START DATA FOR THE TASK

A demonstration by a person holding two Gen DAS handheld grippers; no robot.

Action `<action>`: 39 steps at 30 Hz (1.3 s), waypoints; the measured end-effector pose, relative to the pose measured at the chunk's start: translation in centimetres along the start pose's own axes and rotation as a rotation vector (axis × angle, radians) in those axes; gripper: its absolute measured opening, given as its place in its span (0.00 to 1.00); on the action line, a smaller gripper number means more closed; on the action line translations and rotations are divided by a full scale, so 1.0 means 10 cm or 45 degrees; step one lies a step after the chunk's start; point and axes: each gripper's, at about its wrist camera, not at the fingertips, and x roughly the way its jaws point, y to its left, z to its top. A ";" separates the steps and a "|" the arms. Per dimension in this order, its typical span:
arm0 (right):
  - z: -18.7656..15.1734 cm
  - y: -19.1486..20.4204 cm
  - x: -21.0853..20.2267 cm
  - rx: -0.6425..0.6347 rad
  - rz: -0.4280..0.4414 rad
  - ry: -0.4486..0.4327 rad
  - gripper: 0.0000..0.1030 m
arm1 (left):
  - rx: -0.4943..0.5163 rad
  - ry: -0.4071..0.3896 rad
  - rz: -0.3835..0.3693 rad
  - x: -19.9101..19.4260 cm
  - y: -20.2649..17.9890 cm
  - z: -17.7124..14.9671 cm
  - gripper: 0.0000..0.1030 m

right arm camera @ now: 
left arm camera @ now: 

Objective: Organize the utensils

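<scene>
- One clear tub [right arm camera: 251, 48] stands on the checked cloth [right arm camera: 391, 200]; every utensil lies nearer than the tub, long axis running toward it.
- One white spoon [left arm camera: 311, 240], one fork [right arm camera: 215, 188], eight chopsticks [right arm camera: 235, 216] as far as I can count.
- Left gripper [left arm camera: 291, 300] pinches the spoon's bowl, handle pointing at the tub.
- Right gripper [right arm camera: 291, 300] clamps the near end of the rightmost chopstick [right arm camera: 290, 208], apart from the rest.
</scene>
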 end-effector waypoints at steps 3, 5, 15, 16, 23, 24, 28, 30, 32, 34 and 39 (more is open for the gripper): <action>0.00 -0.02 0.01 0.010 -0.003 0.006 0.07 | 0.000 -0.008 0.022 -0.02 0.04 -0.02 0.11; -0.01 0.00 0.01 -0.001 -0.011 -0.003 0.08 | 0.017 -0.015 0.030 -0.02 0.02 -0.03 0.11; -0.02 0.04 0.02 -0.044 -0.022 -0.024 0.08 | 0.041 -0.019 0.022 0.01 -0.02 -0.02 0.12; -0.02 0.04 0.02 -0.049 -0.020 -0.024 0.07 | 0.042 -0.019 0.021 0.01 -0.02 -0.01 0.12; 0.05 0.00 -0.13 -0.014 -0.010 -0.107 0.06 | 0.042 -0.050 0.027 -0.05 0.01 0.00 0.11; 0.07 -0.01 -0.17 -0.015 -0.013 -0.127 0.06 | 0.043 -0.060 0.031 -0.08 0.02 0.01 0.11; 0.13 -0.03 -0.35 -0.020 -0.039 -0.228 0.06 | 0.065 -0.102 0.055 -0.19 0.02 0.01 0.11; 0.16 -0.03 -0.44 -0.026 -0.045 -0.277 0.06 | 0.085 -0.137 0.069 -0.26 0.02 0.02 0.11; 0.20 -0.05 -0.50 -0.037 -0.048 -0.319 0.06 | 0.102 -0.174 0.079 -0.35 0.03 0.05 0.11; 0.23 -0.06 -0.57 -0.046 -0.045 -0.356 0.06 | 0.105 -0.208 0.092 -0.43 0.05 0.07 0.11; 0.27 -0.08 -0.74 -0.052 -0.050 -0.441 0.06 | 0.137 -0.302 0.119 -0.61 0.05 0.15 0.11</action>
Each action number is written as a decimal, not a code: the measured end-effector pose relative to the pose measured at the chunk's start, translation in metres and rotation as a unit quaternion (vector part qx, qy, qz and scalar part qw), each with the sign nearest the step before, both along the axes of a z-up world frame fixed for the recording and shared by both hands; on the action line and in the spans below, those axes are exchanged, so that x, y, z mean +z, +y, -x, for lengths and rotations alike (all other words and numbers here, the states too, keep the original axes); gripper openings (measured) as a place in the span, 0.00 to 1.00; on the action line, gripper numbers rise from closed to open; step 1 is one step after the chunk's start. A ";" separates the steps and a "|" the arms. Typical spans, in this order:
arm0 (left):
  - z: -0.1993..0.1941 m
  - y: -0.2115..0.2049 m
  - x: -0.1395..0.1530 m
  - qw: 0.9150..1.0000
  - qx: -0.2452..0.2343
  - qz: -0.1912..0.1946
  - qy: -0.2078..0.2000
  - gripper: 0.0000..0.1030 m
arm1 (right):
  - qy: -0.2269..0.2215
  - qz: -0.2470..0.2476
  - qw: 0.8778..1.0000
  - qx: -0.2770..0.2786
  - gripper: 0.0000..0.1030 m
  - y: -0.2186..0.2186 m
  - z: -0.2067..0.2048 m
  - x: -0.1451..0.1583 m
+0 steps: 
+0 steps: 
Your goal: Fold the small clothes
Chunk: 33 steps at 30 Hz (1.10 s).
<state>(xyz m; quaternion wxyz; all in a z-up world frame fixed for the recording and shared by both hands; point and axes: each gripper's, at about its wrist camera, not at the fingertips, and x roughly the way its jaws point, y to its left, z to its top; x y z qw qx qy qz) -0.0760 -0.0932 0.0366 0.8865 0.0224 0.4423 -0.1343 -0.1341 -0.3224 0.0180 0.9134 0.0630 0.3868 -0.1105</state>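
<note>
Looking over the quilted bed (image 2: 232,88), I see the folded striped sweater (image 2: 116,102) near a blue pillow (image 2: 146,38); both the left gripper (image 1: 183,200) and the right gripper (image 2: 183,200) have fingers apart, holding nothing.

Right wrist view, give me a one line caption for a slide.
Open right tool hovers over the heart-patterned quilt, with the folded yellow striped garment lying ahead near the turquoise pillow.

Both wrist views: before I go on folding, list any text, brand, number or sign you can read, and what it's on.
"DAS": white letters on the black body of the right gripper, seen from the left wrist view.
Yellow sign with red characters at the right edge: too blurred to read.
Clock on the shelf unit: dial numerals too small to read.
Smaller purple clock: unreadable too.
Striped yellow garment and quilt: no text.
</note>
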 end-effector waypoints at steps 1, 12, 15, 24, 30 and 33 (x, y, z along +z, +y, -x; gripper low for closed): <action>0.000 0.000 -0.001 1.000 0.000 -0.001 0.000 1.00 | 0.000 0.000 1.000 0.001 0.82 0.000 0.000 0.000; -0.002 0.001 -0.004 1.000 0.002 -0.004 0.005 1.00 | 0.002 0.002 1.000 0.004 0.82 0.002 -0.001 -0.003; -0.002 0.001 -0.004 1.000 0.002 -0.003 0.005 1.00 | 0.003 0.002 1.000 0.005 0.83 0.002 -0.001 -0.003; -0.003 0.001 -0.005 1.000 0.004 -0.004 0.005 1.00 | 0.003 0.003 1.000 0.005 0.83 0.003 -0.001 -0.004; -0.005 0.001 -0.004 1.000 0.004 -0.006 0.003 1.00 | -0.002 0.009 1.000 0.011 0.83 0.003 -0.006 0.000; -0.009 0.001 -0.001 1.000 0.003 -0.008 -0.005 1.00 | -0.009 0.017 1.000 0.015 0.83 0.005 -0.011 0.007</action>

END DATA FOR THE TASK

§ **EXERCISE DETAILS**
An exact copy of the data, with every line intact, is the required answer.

§ **RESPONSE BELOW**
A demonstration by a person holding two Gen DAS handheld grippers; no robot.

Action `<action>`: 39 steps at 30 Hz (1.3 s), waypoints; the measured end-effector pose, relative to the pose measured at the chunk's start: translation in centimetres along the start pose's own axes and rotation as a rotation vector (axis × angle, radians) in those axes; gripper: its absolute measured opening, given as its place in its span (0.00 to 1.00); on the action line, a smaller gripper number means more closed; on the action line translations and rotations are divided by a full scale, so 1.0 means 10 cm or 45 degrees; step one lies a step after the chunk's start; point and axes: each gripper's, at about its wrist camera, not at the fingertips, and x roughly the way its jaws point, y to its left, z to its top. A ";" separates the steps and a "|" the arms. Per dimension in this order, its typical span:
arm0 (right):
  - z: -18.7656..15.1734 cm
  - y: -19.1486..20.4204 cm
  - x: -21.0853..20.2267 cm
  - rx: -0.6425..0.6347 rad
  - rz: -0.4280..0.4414 rad
  - ry: -0.4486..0.4327 rad
  - gripper: 0.0000..0.1030 m
arm1 (left):
  - rx: -0.4943..0.5163 rad
  - ry: -0.4071..0.3896 rad
  - rz: -0.3835..0.3693 rad
  - x: -19.9101..19.4260 cm
  - y: -20.2649..17.9890 cm
  - z: -17.7124..14.9671 cm
  - gripper: 0.0000..0.1030 m

right arm camera @ now: 
left arm camera @ now: 

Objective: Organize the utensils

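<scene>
- One clear tub [right arm camera: 251, 48] stands on the checked cloth [right arm camera: 391, 200]; every utensil lies nearer than the tub, long axis running toward it.
- One white spoon [left arm camera: 311, 240], one fork [right arm camera: 215, 188], eight chopsticks [right arm camera: 235, 216] as far as I can count.
- Left gripper [left arm camera: 291, 300] pinches the spoon's bowl, handle pointing at the tub.
- Right gripper [right arm camera: 291, 300] clamps the near end of the rightmost chopstick [right arm camera: 290, 208], apart from the rest.
</scene>
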 end-effector waypoints at steps 3, 5, 15, 16, 23, 24, 28, 30, 32, 34 and 39 (more is open for the gripper): <action>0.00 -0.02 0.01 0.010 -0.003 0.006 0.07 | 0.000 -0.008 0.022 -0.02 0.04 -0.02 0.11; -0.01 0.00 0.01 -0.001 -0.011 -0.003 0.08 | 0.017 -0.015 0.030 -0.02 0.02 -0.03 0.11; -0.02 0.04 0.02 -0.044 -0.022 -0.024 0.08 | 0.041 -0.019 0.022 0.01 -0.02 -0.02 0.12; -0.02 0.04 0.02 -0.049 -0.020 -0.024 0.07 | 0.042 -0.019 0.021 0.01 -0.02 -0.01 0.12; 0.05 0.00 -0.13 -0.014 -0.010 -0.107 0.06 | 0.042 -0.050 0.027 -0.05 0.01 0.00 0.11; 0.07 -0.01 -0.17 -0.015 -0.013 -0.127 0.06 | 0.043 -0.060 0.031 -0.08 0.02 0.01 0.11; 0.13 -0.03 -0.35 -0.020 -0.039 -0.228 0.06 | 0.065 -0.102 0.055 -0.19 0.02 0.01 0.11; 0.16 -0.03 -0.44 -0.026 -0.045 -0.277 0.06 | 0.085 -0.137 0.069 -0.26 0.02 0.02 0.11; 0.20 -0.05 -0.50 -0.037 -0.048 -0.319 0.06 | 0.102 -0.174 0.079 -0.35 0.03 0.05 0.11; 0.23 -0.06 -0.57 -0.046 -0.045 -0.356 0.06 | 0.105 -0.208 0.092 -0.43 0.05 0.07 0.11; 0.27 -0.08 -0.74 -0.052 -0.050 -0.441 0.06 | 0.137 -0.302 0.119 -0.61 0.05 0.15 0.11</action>
Each action number is written as a decimal, not a code: the measured end-effector pose relative to the pose measured at the chunk's start, translation in metres and rotation as a unit quaternion (vector part qx, qy, qz and scalar part qw), each with the sign nearest the step before, both along the axes of a z-up world frame fixed for the recording and shared by both hands; on the action line and in the spans below, those axes are exchanged, so that x, y, z mean +z, +y, -x, for lengths and rotations alike (all other words and numbers here, the states too, keep the original axes); gripper openings (measured) as a place in the span, 0.00 to 1.00; on the action line, gripper numbers rise from closed to open; step 1 is one step after the chunk's start. A ";" separates the steps and a "|" the arms. Typical spans, in this order:
arm0 (left):
  - z: -0.1993..0.1941 m
  - y: -0.2115..0.2049 m
  - x: -0.1395..0.1530 m
  - qw: 0.9150..1.0000
  - qx: -0.2452..0.2343
  - qz: -0.1912..0.1946
  - qy: -0.2078..0.2000
  - gripper: 0.0000..0.1030 m
arm1 (right):
  - qy: -0.2269..0.2215
  - qz: -0.2470..0.2476
  - qw: 0.8778..1.0000
  - qx: -0.2770..0.2786
  - gripper: 0.0000..0.1030 m
  - y: -0.2186..0.2186 m
  - z: -0.2067..0.2048 m
  - x: -0.1451..0.1583 m
+0 steps: 
+0 steps: 
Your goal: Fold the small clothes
Chunk: 33 steps at 30 Hz (1.10 s).
<state>(xyz m; quaternion wxyz; all in a z-up world frame fixed for the recording and shared by both hands; point and axes: each gripper's, at about its wrist camera, not at the fingertips, and x roughly the way its jaws point, y to its left, z to its top; x y z qw qx qy qz) -0.0760 -0.0932 0.0366 0.8865 0.0224 0.4423 -0.1343 -0.1341 -0.3224 0.0180 0.9134 0.0630 0.3868 -0.1105</state>
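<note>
Looking over the quilted bed (image 2: 232,88), I see the folded striped sweater (image 2: 116,102) near a blue pillow (image 2: 146,38); both the left gripper (image 1: 183,200) and the right gripper (image 2: 183,200) have fingers apart, holding nothing.

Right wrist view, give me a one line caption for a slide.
Open right tool hovers over the heart-patterned quilt, with the folded yellow striped garment lying ahead near the turquoise pillow.

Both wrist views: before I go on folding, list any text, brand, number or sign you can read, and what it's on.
"DAS": white letters on the black body of the right gripper, seen from the left wrist view.
Yellow sign with red characters at the right edge: too blurred to read.
Clock on the shelf unit: dial numerals too small to read.
Smaller purple clock: unreadable too.
Striped yellow garment and quilt: no text.
</note>
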 end-effector waypoints at steps 1, 12, 15, 24, 30 and 33 (x, y, z along +z, +y, -x; gripper low for closed): <action>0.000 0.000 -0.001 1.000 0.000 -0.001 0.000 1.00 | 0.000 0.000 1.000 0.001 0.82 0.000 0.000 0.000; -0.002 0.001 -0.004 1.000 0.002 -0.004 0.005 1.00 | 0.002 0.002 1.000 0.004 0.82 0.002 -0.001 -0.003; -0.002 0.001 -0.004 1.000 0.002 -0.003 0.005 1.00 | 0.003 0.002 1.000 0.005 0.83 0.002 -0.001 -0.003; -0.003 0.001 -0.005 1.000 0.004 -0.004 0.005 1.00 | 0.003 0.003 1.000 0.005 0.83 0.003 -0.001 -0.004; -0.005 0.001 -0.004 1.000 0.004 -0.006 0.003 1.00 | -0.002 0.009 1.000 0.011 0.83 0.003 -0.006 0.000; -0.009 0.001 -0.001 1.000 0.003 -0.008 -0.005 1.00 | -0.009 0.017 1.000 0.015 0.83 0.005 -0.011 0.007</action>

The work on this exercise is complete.